Let’s assume Hillary wins tomorrow in Pennsylvania. Regardless of her margin of victory, superdelegates are still tasked with picking the Democratic nominee. A post by Jeralyn on TalkLeft argues convincingly that Obama would face almost insurmountable odds against McCain. Jeralyn uses William Arnone’s analysis of the electoral landscape. Jeralyn says:
First, we need to figure out which of the 20 states are vulnerable to McCain and decide whether Hillary or Obama has a better chance of carrying them. Mr. Arnone says those states are: Pennsylvania, Michigan, Minnesota, New Hampshire, Oregon and Wisconsin, which have a total of 68 electoral votes.
As I’ve written before, Kerry won Pennsylvania by only 2% in 2004. Obama’s inability to carry large states besides his home state does not bode well for his candidacy.
What is more troubling is that Kerry won Wisconsin by a mere .5%. Also, if Michigan is lost by selective disenfranchisement, then the Democratic Party should go into another line of business.
Next are the ten states the Dems didn’t win in 2004 that there’s a chance of winning in 2008. They are: Arkansas; Colorado; Florida; Iowa; Missouri; Nevada; New Mexico; North Carolina; Ohio; and Virginia. Of these, all but North Carolina have already voted. Mr. Arnone says: “The winner of the popular vote in the Democratic primary or caucus in each of these key states will have a higher likelihood of carrying that state in November. This is a critical consideration in determining who is likely to be the Party’s most successful Presidential candidate in the general election.”
Obama would be certain to lose Florida and it’s hard to imagine him winning any of the states above, regardless of how much the so-called “progressives” wish it. Jeralyn tracks Arnone’s argument that the Democratic candidate will have to pick up four crucial constituencies: women, Catholics, the elderly, and Latinos. Obama is very weak with all four groups while Hillary is remarkably strong with all four. While Obama would likely lose ALL swing states, Hillary would probably win Arkansas, Florida, Iowa, Nevada, New Mexico, and Ohio. In other words, a landslide.
The Obama campaign has argued that the superdelegates should pick the person with the most delegates at the end of the primary season, but of course that’s without counting Michigan and Florida. Selective disenfranchisement is the name of their game. But that’s precisely NOT the role of superdelegates. Their role is to exercise independent judgment and pick the strongest candidate, the candidate that will most likely win in the General Election.

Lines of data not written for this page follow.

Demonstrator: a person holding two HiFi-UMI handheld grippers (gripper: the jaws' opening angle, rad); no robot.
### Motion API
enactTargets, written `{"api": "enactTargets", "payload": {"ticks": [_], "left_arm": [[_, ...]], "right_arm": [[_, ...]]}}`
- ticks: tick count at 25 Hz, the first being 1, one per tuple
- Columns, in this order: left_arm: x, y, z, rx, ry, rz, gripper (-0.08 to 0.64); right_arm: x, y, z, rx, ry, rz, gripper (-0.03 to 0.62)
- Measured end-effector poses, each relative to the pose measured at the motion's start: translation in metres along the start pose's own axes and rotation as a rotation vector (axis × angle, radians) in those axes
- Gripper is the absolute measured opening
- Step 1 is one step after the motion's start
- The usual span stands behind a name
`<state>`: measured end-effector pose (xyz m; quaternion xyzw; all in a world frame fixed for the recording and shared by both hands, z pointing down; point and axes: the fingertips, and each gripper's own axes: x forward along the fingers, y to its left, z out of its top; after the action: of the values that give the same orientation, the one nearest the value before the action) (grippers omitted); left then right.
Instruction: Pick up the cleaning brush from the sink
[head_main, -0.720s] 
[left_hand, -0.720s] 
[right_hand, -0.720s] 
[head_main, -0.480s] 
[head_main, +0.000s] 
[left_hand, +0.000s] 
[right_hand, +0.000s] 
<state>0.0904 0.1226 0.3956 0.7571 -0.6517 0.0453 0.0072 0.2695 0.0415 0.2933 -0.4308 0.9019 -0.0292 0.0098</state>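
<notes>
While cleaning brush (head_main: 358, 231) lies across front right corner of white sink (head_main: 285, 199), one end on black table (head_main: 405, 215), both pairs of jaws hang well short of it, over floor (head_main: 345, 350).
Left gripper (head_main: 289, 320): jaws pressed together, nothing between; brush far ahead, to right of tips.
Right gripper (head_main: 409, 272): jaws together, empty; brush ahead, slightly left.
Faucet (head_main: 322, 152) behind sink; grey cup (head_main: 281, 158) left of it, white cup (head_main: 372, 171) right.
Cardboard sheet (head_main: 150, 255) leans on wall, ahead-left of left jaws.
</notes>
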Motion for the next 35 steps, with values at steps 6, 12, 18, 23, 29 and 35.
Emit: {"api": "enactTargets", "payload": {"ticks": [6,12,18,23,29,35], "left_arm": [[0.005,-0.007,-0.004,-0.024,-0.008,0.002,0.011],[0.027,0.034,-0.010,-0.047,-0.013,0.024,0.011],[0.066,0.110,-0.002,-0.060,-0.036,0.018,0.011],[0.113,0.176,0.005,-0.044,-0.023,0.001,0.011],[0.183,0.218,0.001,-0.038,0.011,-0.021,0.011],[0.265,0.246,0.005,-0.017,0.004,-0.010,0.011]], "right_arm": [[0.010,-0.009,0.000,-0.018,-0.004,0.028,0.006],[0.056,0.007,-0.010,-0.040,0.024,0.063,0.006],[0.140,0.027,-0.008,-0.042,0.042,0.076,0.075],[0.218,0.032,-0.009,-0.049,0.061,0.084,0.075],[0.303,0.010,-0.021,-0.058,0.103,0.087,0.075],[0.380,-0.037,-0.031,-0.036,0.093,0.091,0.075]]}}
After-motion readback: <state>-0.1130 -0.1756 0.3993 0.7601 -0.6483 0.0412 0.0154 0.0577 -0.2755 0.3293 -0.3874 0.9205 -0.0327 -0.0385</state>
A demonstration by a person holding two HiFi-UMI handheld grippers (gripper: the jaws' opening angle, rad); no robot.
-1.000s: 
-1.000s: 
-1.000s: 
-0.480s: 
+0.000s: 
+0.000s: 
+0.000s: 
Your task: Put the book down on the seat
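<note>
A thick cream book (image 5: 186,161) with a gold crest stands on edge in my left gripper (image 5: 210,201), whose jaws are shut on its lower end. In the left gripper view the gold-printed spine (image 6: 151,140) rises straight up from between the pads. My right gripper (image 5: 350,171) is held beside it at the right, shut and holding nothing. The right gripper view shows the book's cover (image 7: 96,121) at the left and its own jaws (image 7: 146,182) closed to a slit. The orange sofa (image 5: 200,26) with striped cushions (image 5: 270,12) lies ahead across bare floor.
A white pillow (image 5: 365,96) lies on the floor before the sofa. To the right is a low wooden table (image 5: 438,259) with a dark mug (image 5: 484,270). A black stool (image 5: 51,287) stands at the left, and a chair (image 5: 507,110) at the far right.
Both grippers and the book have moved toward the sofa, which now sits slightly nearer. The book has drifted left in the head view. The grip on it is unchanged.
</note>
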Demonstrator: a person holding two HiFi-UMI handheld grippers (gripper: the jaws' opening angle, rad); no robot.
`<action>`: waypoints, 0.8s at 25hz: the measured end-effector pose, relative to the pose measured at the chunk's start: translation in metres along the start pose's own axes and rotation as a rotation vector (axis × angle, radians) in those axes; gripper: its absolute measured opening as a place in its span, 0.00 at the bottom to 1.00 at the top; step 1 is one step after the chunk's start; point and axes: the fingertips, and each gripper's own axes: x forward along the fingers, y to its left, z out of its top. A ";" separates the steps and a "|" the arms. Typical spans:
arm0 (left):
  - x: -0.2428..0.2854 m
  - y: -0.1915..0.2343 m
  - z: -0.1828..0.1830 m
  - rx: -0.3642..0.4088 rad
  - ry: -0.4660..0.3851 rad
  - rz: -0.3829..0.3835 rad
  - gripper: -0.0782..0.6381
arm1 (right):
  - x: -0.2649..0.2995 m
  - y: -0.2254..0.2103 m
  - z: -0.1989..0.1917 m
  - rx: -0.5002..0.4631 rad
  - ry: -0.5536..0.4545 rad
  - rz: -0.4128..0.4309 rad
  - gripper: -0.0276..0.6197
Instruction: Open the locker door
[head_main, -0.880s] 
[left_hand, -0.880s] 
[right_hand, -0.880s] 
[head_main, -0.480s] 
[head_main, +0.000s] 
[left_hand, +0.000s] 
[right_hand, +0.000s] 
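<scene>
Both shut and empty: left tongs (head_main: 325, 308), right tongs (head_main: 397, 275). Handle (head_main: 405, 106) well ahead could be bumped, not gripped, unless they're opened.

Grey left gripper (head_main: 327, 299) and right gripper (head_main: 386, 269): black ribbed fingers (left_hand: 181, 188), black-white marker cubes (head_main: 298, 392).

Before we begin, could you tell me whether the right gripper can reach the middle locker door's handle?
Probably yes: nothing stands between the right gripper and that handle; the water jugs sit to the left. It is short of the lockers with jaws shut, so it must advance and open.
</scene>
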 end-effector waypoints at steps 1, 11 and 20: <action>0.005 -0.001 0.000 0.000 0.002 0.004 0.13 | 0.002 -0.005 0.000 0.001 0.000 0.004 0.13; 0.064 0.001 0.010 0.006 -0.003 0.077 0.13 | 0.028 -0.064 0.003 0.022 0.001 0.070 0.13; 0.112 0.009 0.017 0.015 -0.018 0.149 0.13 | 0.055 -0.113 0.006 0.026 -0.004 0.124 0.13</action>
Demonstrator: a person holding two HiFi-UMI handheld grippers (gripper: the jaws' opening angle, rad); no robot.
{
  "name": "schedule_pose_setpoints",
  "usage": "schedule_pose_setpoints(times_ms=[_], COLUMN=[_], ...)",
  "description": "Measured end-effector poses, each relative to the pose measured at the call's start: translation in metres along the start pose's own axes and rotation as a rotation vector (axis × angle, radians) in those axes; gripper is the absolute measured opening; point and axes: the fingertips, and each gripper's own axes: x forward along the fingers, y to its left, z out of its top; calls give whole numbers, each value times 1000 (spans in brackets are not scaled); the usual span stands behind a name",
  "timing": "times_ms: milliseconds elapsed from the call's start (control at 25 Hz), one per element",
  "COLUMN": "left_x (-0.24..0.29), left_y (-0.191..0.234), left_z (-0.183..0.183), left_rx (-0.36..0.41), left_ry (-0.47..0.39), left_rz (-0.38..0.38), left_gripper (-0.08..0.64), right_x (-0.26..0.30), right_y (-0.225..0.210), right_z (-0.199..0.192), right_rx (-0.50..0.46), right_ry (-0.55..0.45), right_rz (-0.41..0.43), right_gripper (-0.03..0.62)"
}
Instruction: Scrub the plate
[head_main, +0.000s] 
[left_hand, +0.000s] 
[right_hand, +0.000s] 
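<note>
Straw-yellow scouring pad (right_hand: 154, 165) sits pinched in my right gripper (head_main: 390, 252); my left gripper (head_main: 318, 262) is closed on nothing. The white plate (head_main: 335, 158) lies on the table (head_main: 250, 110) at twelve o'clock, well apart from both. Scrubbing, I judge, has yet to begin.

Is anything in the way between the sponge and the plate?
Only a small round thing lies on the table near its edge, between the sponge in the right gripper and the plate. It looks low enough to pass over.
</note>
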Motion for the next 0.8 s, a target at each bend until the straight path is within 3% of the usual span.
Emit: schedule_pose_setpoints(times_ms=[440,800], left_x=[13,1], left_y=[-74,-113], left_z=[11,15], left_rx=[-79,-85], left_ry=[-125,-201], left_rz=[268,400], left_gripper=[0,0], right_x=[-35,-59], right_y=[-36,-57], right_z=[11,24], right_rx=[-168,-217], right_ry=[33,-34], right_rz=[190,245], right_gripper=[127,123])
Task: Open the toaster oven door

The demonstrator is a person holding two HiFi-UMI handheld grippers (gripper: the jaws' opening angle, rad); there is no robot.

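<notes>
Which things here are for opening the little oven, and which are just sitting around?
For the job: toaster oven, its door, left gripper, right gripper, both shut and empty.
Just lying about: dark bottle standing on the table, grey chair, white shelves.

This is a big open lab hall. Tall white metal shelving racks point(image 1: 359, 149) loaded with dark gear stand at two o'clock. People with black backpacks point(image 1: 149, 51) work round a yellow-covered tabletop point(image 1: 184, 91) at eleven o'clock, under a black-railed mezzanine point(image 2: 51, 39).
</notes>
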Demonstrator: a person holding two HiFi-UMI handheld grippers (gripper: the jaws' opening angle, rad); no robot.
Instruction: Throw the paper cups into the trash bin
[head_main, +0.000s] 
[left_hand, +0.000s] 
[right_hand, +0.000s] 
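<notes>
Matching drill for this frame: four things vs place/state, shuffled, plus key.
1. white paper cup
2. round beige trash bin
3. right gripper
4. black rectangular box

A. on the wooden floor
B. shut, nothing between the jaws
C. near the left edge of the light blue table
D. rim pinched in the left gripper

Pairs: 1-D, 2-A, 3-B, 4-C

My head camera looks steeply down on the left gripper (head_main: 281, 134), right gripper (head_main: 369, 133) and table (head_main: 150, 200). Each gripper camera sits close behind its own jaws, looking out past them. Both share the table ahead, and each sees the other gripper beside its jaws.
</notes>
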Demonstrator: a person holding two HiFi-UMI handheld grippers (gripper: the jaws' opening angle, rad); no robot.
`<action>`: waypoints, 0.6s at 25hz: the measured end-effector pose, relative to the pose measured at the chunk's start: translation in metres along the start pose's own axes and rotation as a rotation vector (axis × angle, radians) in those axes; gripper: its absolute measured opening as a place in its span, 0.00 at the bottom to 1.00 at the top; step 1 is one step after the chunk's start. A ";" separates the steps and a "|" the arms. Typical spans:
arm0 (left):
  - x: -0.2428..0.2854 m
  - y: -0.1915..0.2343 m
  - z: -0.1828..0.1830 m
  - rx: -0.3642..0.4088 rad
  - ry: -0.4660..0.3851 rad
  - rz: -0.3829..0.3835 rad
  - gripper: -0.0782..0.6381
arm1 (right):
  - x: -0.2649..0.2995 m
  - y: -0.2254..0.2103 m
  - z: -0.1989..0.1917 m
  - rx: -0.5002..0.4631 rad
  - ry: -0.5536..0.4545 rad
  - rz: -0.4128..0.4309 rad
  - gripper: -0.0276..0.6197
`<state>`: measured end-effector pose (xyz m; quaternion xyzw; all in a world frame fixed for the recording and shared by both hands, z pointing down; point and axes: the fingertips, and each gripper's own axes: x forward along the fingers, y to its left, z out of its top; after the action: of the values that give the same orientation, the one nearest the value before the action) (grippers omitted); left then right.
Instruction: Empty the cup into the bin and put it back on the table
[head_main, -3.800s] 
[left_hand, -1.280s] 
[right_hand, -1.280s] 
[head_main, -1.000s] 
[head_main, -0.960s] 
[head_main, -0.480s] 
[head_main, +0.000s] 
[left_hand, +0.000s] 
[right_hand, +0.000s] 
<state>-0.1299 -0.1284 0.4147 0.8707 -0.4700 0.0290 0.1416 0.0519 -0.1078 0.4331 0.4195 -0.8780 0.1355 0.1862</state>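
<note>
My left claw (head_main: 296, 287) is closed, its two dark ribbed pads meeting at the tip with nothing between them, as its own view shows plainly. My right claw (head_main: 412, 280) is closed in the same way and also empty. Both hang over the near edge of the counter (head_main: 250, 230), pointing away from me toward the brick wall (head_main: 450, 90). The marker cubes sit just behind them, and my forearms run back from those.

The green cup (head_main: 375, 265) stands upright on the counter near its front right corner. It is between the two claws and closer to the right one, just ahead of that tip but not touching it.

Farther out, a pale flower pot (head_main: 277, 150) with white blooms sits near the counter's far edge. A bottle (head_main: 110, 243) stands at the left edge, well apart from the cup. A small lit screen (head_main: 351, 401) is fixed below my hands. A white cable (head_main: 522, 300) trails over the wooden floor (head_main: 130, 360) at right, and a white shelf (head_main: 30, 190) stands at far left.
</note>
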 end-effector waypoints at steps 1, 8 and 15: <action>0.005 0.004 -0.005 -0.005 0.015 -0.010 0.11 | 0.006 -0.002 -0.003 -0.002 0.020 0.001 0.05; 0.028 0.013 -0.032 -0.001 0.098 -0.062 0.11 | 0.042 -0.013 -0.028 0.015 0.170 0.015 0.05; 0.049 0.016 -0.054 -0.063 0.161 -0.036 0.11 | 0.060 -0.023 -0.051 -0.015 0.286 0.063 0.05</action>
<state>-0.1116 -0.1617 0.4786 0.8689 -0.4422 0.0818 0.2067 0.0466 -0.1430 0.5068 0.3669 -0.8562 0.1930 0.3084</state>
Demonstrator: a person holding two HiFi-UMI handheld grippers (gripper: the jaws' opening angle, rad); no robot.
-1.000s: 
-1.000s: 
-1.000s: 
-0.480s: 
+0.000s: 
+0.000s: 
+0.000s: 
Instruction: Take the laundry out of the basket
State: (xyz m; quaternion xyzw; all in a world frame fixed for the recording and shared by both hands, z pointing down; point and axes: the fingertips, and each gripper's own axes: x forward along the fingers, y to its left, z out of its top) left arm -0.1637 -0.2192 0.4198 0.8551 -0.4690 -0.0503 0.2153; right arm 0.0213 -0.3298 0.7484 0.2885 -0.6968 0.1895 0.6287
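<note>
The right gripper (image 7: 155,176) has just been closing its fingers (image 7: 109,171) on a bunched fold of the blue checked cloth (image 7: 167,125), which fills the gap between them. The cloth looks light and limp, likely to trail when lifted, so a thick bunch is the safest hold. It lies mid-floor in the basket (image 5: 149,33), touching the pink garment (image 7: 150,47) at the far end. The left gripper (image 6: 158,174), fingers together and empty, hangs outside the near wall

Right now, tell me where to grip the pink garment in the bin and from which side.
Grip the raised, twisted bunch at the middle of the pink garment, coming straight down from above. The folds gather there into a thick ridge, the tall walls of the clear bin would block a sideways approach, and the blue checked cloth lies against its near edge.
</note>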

There are rumblings that a group of young militants are recruiting African Americans and others to riot at the August convention if Obama is not selected as the nominee. This may be true as Obama’s surrogates have used strong-armed tactics to sway the caucuses and it is well known that many of his young followers see themselves as part of a radical movement. Some people feel that the superdelegates are afraid of these consequences if they don’t nominate Obama.
However the threat of rioting is a manipulation by Obama’s overzealous youth movement (they’ve been seen posting pictures of Che Guevara in Obama offices) and it has been intentionally overstated and exaggerated throughout the blogs. Moreover, the superdelegates are much more concerned about the Democrats winning the General Election than they are about the threats made by Obama’s young followers. And as much as Hillary’s supporters may cringe at the thought, Hillary will likely pick Obama as her running mate. She has stated so publicly and her former campaign manager, Patti Solis-Doyle, is running a campaign she calls voteboth.org, an operation, I believe, to assure the superdelegates that Hillary will select Obama and bring his troops into the fold. Think Kennedy-Johnson 1960: two warring factions of the Party must be united to win. Or as President Johnson said: It’s probably better to have him inside the tent pissing out, than outside the tent pissing in.
With only a hint of sarcasm, I accept Obama and Howard Dean’s word that Michigan and Florida will be seated. Therefore, Hillary is currently 9 delegates behind Obama today and will likely be ahead tomorrow. A stolen nomination is a lost election, and superdelegates cannot allow that to happen.
The superdelegates are at a crossroads: they could placate Obama’s wing of the Party (and the ObamaMedia) and accept certain defeat, or they can select Hillary and win a victory and usher in a historic era of activist government.
Thanks to Mary Jo Kopechne, PhD, for her assistance with this essay.